Other Terms for Freedom to Operate:

  • Freedom to Practice (FTP) search
  • Clearance search
  • Right to Use search
  • Patent infringement
  • Infringement opinion
  • Non-infringement opinion
  • NI opinion (NIO)

Why is Freedom to Operate Important?

Freedom to operate (FTO) is important because it informs the innovator if they’re at risk of infringing on someone else’s IP. Because the consequences of patent infringement can be quite severe, innovators must perform an FTO search to ensure the viable commercialization of their product or service.

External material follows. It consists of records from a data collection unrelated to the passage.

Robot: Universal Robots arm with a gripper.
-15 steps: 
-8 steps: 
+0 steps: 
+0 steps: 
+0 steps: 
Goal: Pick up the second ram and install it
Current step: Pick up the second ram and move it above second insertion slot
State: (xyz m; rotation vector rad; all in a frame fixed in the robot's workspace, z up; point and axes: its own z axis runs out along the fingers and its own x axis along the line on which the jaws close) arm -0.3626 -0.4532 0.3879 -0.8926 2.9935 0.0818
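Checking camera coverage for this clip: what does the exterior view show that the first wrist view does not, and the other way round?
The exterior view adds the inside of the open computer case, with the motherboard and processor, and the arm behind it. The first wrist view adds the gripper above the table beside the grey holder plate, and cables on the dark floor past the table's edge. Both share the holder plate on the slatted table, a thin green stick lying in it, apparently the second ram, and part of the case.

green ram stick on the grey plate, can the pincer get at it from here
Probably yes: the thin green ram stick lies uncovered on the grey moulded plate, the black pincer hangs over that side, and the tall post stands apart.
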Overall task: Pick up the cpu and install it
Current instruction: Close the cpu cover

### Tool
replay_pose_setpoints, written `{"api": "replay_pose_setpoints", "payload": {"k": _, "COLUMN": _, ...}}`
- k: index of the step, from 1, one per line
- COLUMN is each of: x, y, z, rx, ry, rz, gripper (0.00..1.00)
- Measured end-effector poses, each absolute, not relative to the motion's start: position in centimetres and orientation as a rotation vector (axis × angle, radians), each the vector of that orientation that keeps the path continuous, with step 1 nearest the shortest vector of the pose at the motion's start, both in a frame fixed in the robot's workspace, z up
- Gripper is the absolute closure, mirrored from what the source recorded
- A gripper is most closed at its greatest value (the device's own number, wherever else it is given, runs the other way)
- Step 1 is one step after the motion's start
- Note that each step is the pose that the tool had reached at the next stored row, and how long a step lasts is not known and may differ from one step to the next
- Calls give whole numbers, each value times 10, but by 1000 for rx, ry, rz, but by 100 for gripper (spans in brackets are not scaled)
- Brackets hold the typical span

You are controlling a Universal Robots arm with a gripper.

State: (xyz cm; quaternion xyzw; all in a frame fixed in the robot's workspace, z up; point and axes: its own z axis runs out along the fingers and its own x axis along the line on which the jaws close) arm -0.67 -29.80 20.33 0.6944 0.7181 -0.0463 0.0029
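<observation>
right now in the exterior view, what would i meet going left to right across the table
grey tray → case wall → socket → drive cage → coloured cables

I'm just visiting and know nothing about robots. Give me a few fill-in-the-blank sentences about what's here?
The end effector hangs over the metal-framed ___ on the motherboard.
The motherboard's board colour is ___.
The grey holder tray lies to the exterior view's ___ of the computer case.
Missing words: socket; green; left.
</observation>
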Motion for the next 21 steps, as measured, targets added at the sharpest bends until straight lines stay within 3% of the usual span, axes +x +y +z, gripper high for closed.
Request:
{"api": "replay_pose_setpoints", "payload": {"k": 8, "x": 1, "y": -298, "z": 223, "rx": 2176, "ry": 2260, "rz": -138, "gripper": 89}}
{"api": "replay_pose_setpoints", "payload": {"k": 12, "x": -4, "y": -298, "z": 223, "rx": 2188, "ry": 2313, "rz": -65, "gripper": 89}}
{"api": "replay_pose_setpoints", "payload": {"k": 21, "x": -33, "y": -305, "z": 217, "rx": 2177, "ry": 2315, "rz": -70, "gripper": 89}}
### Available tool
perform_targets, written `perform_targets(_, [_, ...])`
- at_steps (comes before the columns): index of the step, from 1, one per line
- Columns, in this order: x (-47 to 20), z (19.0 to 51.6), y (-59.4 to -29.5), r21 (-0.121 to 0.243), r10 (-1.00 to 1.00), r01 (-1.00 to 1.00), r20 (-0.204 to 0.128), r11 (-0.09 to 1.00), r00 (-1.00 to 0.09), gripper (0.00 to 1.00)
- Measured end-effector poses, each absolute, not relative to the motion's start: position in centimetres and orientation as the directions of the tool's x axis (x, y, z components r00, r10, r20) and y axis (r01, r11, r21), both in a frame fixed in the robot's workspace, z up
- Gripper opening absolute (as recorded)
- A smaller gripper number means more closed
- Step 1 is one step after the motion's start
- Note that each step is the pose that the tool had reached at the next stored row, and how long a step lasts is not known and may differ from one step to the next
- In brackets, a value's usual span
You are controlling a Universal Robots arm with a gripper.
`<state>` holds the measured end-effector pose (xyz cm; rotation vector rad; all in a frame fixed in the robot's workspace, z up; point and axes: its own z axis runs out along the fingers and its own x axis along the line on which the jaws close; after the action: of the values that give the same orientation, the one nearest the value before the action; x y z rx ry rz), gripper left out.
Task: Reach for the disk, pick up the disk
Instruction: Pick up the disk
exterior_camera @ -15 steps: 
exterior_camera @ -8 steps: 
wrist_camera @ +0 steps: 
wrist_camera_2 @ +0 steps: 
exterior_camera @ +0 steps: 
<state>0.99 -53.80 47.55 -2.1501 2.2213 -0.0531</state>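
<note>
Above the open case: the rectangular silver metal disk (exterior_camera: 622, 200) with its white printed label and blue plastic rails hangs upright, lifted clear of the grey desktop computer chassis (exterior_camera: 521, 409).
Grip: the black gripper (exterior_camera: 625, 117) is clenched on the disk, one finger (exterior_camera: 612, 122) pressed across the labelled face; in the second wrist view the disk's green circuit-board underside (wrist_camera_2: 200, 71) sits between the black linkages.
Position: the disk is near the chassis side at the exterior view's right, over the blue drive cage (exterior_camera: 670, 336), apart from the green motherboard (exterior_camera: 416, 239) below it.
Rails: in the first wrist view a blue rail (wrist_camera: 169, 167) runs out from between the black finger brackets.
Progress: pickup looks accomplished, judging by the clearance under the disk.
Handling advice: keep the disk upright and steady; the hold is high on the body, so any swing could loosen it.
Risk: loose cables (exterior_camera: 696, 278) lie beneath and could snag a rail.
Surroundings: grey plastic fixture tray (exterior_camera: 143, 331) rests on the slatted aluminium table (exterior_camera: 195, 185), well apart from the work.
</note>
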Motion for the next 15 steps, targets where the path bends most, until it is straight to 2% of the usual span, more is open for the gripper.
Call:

Before starting out, remind yourself of the freedom to operate definition and its three main purposes:

  1. To understand infringement risks
  2. To understand where exactly those risks are (e.g., which technology is affected, who the patent rights holders are)
  3. How to manage those risks while moving forward in the innovation process

No matter the industry or product, an FTO search usually consists of the same two steps: first, performing a thorough patent search to check for existing patents in the same sector; and second, performing an analysis that will point out whether the burgeoning idea is at risk of infringement according to the patent’s scope of claims.

FTO searches can be further specialized from there, depending on the goals of the innovator. Perhaps they’re interested in analyzing patents from a single competitor, or maybe they’d like to instead focus on specific features. Another, more robust option is a comprehensive FTO search, which looks at all patent data relating to all aspects of the product, service, competitor or market.